PROBLEM DESCRIPTION: Return the entire listing exactly, leaving nothing out.

DATA BELOW:

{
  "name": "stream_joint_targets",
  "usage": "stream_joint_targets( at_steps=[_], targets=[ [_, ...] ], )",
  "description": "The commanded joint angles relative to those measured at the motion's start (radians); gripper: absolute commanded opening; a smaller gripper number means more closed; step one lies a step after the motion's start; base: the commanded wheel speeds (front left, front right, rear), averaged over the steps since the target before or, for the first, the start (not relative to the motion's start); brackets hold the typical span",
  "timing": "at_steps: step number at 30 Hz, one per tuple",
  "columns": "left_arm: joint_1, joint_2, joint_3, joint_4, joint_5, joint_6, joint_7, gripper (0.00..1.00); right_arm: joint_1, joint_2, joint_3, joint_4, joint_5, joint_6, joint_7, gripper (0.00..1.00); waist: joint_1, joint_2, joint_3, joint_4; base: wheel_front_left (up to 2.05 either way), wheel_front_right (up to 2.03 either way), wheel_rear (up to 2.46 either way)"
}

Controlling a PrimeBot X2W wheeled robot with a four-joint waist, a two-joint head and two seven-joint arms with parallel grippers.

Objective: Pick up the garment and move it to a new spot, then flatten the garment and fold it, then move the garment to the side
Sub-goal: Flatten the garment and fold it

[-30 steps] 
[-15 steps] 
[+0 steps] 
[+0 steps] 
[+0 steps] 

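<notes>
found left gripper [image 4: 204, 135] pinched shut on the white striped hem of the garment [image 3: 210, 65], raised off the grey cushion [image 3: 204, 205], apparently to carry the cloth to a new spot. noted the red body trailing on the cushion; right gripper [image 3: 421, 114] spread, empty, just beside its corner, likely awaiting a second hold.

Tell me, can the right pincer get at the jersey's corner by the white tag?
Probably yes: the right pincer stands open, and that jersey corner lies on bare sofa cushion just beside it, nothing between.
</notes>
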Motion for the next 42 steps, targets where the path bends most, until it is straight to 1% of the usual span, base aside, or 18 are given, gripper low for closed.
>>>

ANSWER:
{
  "name": "stream_joint_targets",
  "usage": "stream_joint_targets( at_steps=[_], targets=[ [_, ...] ], )",
  "description": "The commanded joint angles relative to those measured at the motion's start (radians); gripper: absolute commanded opening; a smaller gripper number means more closed; step one lies a step after the motion's start; base: the commanded wheel speeds (front left, front right, rear), averaged over the steps since the target before or, for the first, the start (not relative to the motion's start); brackets hold the typical span",
  "timing": "at_steps: step number at 30 Hz, one per tuple",
  "columns": "left_arm: joint_1, joint_2, joint_3, joint_4, joint_5, joint_6, joint_7, gripper (0.00..1.00); right_arm: joint_1, joint_2, joint_3, joint_4, joint_5, joint_6, joint_7, gripper (0.00..1.00); waist: joint_1, joint_2, joint_3, joint_4; base: wheel_front_left (up to 2.05 either way), wheel_front_right (up to 2.03 either way), wheel_rear (up to 2.46 either way)"
}

Controlling a PrimeBot X2W wheeled robot with a four-joint waist, a two-joint head and two seven-joint arms with parallel grippers.

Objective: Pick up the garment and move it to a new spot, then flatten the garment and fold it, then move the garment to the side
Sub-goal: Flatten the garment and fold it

[-30 steps] 
[-15 steps] 
[+0 steps] 
[+0 steps] 
[+0 steps] 

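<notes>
found left gripper [image 4: 204, 135] pinched shut on the white striped hem of the garment [image 3: 210, 65], raised off the grey cushion [image 3: 204, 205], apparently to carry the cloth to a new spot. noted the red body trailing on the cushion; right gripper [image 3: 421, 114] spread, empty, just beside its corner, likely awaiting a second hold.

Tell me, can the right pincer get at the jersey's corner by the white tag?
Probably yes: the right pincer stands open, and that jersey corner lies on bare sofa cushion just beside it, nothing between.
</notes>
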Motion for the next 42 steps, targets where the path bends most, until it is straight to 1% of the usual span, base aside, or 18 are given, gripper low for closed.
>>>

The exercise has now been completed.